* [REQUIRED WORK] Go through the lines below and retype each one exactly.

* [INFORMATION SUPPLIED]
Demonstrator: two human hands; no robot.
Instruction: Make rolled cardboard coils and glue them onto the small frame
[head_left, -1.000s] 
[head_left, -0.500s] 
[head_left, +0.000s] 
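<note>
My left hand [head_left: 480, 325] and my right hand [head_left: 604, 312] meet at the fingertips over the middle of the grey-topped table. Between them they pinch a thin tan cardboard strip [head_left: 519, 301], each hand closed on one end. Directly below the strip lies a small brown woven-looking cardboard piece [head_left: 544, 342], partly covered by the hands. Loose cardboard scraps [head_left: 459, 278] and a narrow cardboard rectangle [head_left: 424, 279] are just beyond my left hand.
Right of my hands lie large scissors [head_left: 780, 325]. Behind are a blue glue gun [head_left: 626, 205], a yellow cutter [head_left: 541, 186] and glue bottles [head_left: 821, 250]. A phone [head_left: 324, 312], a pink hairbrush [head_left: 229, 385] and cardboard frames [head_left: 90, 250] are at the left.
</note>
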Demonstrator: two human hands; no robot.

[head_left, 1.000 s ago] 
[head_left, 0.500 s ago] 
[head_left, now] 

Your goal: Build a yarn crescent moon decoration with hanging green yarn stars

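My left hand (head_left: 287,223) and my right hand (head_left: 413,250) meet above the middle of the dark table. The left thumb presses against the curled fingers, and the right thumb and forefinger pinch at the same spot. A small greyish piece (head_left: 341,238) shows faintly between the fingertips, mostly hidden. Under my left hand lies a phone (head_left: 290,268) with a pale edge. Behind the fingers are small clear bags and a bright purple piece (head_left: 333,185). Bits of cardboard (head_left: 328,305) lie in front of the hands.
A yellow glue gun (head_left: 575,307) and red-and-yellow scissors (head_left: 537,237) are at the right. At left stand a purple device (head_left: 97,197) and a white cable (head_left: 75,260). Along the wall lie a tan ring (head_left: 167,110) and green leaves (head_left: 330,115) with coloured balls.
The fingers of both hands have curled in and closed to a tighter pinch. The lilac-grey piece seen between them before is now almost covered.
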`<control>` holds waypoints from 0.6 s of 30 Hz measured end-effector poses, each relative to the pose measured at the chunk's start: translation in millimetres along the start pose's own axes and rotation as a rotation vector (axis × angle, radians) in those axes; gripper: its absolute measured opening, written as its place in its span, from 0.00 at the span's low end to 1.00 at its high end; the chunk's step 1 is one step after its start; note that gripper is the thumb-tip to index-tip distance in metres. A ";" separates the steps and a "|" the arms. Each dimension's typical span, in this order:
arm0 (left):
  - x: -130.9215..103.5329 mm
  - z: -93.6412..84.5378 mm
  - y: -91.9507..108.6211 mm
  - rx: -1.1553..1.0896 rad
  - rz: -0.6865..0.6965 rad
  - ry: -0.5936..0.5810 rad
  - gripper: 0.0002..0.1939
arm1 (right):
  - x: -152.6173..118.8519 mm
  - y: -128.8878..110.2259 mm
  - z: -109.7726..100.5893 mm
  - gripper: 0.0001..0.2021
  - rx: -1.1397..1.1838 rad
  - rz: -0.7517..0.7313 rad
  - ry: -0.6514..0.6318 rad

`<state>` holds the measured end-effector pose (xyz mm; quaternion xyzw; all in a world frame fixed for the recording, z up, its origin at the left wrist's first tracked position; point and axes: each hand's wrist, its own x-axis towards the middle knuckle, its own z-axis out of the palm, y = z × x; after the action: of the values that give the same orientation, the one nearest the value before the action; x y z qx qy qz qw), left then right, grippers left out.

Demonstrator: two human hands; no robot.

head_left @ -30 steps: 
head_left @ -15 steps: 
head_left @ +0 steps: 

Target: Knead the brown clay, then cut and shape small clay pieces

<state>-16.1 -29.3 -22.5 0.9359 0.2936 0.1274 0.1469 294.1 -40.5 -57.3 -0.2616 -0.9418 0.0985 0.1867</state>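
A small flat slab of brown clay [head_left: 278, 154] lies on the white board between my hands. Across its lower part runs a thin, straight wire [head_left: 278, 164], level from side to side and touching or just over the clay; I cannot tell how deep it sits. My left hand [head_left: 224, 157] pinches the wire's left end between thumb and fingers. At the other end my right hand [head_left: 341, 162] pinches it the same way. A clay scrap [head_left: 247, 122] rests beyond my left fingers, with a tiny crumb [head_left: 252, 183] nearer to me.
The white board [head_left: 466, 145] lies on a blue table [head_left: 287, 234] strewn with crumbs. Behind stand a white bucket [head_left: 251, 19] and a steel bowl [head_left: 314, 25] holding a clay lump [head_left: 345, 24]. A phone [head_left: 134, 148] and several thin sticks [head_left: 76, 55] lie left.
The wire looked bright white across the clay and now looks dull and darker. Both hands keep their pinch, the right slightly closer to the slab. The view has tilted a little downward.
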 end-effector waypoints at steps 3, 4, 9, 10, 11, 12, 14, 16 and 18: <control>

* [TASK OUTPUT]
Demonstrator: two human hands; no robot.
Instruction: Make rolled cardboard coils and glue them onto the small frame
[head_left, -1.000s] 
[head_left, -0.500s] 
[head_left, +0.000s] 
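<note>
My left hand [head_left: 480, 325] and my right hand [head_left: 604, 312] meet at the fingertips over the middle of the grey-topped table. Between them they pinch a thin tan cardboard strip [head_left: 519, 301], each hand closed on one end. Directly below the strip lies a small brown woven-looking cardboard piece [head_left: 544, 342], partly covered by the hands. Loose cardboard scraps [head_left: 459, 278] and a narrow cardboard rectangle [head_left: 424, 279] are just beyond my left hand.
Right of my hands lie large scissors [head_left: 780, 325]. Behind are a blue glue gun [head_left: 626, 205], a yellow cutter [head_left: 541, 186] and glue bottles [head_left: 821, 250]. A phone [head_left: 324, 312], a pink hairbrush [head_left: 229, 385] and cardboard frames [head_left: 90, 250] are at the left.
</note>
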Demonstrator: two human hands; no robot.

[head_left, 1.000 s ago] 
[head_left, 0.500 s ago] 
[head_left, now] 

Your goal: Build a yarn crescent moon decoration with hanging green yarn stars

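My left hand (head_left: 287,223) and my right hand (head_left: 413,250) meet above the middle of the dark table. The left thumb presses against the curled fingers, and the right thumb and forefinger pinch at the same spot. A small greyish piece (head_left: 341,238) shows faintly between the fingertips, mostly hidden. Under my left hand lies a phone (head_left: 290,268) with a pale edge. Behind the fingers are small clear bags and a bright purple piece (head_left: 333,185). Bits of cardboard (head_left: 328,305) lie in front of the hands.
A yellow glue gun (head_left: 575,307) and red-and-yellow scissors (head_left: 537,237) are at the right. At left stand a purple device (head_left: 97,197) and a white cable (head_left: 75,260). Along the wall lie a tan ring (head_left: 167,110) and green leaves (head_left: 330,115) with coloured balls.
The fingers of both hands have curled in and closed to a tighter pinch. The lilac-grey piece seen between them before is now almost covered.
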`<control>` holds waypoints from 0.6 s of 30 Hz measured end-effector poses, each relative to the pose measured at the chunk's start: translation in millimetres along the start pose's own axes and rotation as a rotation vector (axis × angle, radians) in those axes; gripper: its absolute measured opening, written as its place in its span, from 0.00 at the span's low end to 1.00 at its high end; the chunk's step 1 is one step after its start; note that gripper is the thumb-tip to index-tip distance in metres. A ";" separates the steps and a "|" the arms. Each dimension's typical span, in this order:
arm0 (left):
  - x: -130.9215..103.5329 mm
  - z: -93.6412..84.5378 mm
  - y: -91.9507..108.6211 mm
  - rx: -1.1553..1.0896 rad
  - rz: -0.6865..0.6965 rad
  - ry: -0.5936..0.5810 rad
  - gripper: 0.0002..0.1939
arm1 (right):
  - x: -152.6173..118.8519 mm
  - y: -128.8878..110.2259 mm
  - z: -109.7726..100.5893 mm
  - gripper: 0.0001..0.2021
  - rx: -1.1397..1.1838 rad
  - rz: -0.7517..0.7313 rad
  - ry: -0.6514..0.6318 rad

`<state>` holds the measured end-effector pose (xyz mm; quaternion xyzw; all in a world frame fixed for the recording, z up, its origin at the left wrist's first tracked position; point and axes: each hand's wrist, its own x-axis towards the middle knuckle, its own z-axis out of the palm, y = z × x; after the action: of the values that give the same orientation, the one nearest the value before the action; x y z qx qy qz qw), left then right, grippers left out.

Demonstrator: two human hands; no robot.

head_left @ -30 steps: 
head_left @ -15 steps: 
head_left @ +0 steps: 

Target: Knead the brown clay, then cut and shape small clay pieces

<state>-16.1 -29.3 -22.5 0.9359 0.2936 0.1274 0.1469 294.1 -40.5 -57.3 -0.2616 -0.9418 0.0985 0.1867</state>
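A small flat slab of brown clay [head_left: 278, 154] lies on the white board between my hands. Across its lower part runs a thin, straight wire [head_left: 278, 164], level from side to side and touching or just over the clay; I cannot tell how deep it sits. My left hand [head_left: 224, 157] pinches the wire's left end between thumb and fingers. At the other end my right hand [head_left: 341, 162] pinches it the same way. A clay scrap [head_left: 247, 122] rests beyond my left fingers, with a tiny crumb [head_left: 252, 183] nearer to me.
The white board [head_left: 466, 145] lies on a blue table [head_left: 287, 234] strewn with crumbs. Behind stand a white bucket [head_left: 251, 19] and a steel bowl [head_left: 314, 25] holding a clay lump [head_left: 345, 24]. A phone [head_left: 134, 148] and several thin sticks [head_left: 76, 55] lie left.
The wire looked bright white across the clay and now looks dull and darker. Both hands keep their pinch, the right slightly closer to the slab. The view has tilted a little downward.
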 end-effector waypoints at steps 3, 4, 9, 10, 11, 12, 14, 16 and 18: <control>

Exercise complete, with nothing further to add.